The Excel sheet below will help you track your expenses. The highlighted items are things that you need to provide.
The items that you need to provide (highlighted in the sheet) are:
- Transaction data from your bank and credit-card (Columns A-D), this should be for at least 3 months – this is time consuming the first time as you will have to go through and mark each entry as category 1, 2 or 3 (see above). One you do it for historic data you can then maintain it with minimal effort for new data.
- Timespan of the data in months
- Income
This will generate the expenses in each category on a total and monthly basis (to help you budget).
This will also generate, based on the income provided, the savings you can target each month.
Note: All results are in terms of the currency used for Income and the Transaction records.
Things To Do
Once you understand what you are spending in the three categories you can start forecasting by taking monthly average spending in each category.
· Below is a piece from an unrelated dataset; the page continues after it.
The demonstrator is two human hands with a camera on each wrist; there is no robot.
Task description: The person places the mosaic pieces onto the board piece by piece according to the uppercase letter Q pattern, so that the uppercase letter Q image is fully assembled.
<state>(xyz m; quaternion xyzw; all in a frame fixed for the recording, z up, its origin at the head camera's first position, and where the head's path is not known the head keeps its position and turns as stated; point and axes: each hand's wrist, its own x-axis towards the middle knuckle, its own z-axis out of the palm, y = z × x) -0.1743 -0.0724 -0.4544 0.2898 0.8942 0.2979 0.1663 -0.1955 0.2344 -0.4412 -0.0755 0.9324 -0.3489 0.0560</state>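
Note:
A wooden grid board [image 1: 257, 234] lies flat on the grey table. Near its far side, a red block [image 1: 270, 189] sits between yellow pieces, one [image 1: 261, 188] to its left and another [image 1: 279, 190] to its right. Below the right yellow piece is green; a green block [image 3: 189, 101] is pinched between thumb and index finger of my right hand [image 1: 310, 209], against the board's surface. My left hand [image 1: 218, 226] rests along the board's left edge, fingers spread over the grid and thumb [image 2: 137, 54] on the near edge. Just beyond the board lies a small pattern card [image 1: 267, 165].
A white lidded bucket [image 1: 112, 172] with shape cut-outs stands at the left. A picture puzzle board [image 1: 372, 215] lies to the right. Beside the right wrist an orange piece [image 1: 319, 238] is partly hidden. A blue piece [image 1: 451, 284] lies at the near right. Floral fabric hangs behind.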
Tracking how monthly average changes over a few months will tell you the variance in your spending. Generally, spending rises and falls as the year progresses (e.g. rising sharply before festive periods like Christmas and Diwali and falling right after).
You can do advanced things like factor for impact of inflation on your monthly spending and savings.
Finally, once you have confidence in the output – you can move items between categories. This will allow you to play what-if and understand the impact of changing your spending patterns on your monthly expenses and savings.